Le président Abdelaziz Bouteflika a estimé que l’Algérie est sur la bonne voie et a tenté de rassurer les Algériens sur l’avenir du pays.
samedi 15 mars 2008.

L'Algérie de Bouteflika. Dans une interview accordée, mercredi dernier, à l’agence anglaise Reuters, le président de la République Abdelaziz Bouteflika a éludé la question de son avenir immédiat à la tête de l’Etat. « Pour l’instant, il s’agit pour moi d’achever correctement mon deuxième mandat, en espérant atteindre tous les objectifs que je m’étais fixés et qui faisaient l’objet de mon programme électoral », a, en effet, répondu le chef de l’Etat à une question relative à sa position par rapport à l’élection présidentielle de l’an prochain.

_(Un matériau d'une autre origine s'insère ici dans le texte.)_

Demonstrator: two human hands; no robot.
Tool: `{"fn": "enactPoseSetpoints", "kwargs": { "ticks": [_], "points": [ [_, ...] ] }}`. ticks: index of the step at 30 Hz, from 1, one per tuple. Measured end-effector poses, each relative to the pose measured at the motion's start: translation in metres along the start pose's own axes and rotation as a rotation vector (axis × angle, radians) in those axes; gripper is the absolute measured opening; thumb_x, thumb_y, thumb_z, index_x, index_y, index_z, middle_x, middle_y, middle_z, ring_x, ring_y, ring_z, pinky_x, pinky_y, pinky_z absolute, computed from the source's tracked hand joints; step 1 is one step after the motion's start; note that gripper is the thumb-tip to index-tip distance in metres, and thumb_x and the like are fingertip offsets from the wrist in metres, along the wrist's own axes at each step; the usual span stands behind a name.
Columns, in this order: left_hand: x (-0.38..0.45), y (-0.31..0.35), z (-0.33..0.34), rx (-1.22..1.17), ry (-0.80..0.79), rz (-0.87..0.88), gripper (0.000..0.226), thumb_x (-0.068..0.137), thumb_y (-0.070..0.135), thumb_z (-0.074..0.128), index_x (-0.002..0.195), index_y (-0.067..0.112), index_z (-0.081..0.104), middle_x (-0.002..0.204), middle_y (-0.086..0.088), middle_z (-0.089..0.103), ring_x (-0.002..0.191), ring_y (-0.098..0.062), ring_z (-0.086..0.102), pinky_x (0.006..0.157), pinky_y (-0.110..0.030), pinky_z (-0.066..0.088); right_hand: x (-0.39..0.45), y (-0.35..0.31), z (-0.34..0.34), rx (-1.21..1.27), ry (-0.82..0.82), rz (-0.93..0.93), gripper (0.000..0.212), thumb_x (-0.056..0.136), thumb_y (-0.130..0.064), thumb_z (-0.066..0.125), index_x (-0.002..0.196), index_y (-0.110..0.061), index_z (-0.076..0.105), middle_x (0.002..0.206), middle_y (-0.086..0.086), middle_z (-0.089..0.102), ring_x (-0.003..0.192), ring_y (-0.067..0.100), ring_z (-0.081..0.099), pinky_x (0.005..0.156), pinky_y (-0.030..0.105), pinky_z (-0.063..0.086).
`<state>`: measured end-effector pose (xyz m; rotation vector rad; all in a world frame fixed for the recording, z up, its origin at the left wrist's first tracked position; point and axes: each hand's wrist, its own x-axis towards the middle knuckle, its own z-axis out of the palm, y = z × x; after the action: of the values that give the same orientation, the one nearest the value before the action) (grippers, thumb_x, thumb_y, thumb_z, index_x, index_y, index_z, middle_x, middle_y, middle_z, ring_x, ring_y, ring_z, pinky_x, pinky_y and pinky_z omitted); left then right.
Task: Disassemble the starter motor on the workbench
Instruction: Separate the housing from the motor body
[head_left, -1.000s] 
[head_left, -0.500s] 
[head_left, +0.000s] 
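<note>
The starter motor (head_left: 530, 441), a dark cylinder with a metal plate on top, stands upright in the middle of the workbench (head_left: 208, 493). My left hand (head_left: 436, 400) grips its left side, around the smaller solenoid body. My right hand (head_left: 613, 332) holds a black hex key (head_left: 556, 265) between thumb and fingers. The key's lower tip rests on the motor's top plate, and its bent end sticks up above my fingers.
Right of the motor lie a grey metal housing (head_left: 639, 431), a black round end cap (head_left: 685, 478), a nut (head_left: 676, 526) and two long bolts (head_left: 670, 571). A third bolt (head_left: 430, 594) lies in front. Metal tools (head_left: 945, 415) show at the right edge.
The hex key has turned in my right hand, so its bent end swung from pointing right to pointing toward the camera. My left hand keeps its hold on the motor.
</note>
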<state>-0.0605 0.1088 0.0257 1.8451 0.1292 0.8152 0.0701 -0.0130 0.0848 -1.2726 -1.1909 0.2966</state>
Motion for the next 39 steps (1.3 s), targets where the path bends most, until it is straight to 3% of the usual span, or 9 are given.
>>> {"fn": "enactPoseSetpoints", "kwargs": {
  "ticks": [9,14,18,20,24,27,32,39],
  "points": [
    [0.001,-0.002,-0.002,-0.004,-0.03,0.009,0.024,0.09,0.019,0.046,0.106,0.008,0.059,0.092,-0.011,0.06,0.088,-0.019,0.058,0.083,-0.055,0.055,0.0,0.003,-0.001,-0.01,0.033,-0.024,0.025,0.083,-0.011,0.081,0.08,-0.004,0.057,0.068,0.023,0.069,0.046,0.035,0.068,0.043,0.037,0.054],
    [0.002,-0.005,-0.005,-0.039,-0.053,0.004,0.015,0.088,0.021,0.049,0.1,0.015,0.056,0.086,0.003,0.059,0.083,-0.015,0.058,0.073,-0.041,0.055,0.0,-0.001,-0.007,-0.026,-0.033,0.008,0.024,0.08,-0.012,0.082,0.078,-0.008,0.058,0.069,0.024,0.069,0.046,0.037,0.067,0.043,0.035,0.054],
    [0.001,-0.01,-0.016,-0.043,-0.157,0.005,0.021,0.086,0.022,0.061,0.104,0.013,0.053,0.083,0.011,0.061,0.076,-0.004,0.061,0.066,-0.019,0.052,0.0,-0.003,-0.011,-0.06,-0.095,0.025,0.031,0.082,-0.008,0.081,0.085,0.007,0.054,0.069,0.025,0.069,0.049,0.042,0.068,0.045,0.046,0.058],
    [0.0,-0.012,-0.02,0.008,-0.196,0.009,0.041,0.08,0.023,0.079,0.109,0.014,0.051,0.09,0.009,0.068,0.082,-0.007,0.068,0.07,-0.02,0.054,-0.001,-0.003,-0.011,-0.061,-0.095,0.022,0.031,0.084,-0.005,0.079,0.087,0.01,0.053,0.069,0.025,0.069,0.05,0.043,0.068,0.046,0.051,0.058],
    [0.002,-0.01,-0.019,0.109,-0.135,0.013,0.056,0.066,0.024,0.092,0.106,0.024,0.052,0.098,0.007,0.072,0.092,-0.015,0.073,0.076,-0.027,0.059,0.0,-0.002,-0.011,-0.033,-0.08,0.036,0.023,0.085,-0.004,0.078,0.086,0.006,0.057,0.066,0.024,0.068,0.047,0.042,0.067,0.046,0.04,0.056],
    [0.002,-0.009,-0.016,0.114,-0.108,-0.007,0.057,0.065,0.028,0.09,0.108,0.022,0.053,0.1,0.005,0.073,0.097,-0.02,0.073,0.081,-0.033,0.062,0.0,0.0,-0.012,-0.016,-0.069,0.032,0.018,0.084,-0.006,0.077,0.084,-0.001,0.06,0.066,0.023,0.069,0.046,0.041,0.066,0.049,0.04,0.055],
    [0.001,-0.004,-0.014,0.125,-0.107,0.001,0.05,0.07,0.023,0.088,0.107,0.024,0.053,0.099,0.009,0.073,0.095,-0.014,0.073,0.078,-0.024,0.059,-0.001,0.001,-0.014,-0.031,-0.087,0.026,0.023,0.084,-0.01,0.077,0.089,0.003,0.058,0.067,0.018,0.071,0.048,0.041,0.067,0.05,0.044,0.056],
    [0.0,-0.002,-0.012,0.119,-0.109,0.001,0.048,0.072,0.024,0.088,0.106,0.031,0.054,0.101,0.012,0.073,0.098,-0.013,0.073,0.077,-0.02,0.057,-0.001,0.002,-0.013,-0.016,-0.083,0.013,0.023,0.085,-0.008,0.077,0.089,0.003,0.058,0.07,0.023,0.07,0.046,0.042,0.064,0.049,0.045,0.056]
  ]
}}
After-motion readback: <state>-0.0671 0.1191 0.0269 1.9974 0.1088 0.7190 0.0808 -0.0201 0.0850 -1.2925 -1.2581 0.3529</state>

Pour la première fois depuis longtemps, Abdelaziz Bouteflika a reconnu que l’institution militaire « a joué » un rôle sur l’arène politique en Algérie. Un rôle qu’elle abandonnera une fois des institutions fortes mises en place. « L’armée [...] a joué un rôle très important dans la vie de notre pays, tout en respectant le cadre qui lui a été fixé par la Constitution », a dit le chef de l’Etat, avant d’ajouter que « ce rôle décroît en importance à mesure que les institutions politiques de l’Algérie se renforcent et gagnent en efficacité pour prendre entièrement en charge leurs responsabilités ». « L’armée est ainsi appelée à devenir une armée professionnelle, comme cela a déjà commencé à se faire, conformément aux orientations de notre politique », a-t-il poursuivi.

Toujours dans le chapitre élections, le chef de l’Etat a dû répondre, encore une fois, à la question relative à son état de santé, une question qui revient souvent depuis son hospitalisation, en France, en novembre 2005. « Tout le monde sait que j’ai été malade et que j’ai dû suivre une convalescence sérieuse. Mais maintenant, j’ai repris mes activités normales et je ne pense pas que mon état de santé doive encore susciter des commentaires ou des supputations plus ou moins fantaisistes », a tranché le président de la République comme pour couper court à toute spéculation sur le sujet. En la matière, Bouteflika a toujours répondu de la même manière. L’interview accordée à l’agence britannique est une occasion inouïe pour le chef de l’Etat de revenir sur les derniers attentats qui ont ensanglanté l’Algérie et de lier ces derniers au terrorisme international. Il a fait savoir que c’est un phénomène « transnational », assurant qu’il sera « plus facilement réduit par le renforcement d’une coopération internationale loyale en la matière ». « A l’instar de tout autre pays, l’Algérie ne peut prétendre à une sécurité absolue », se demandant « quel pays peut aujourd’hui être assuré contre toute attaque terroriste, alors que nous voyons de telles attaques se développer un peu partout dans le monde ». Au vu des politiques engagées, la réconciliation nationale en tête, a-t-il estimé, « les derniers attentats en Algérie ne sont que la manifestation du désarroi et du désespoir d’un terrorisme qui tente de prouver encore sa présence et sa nocivité ».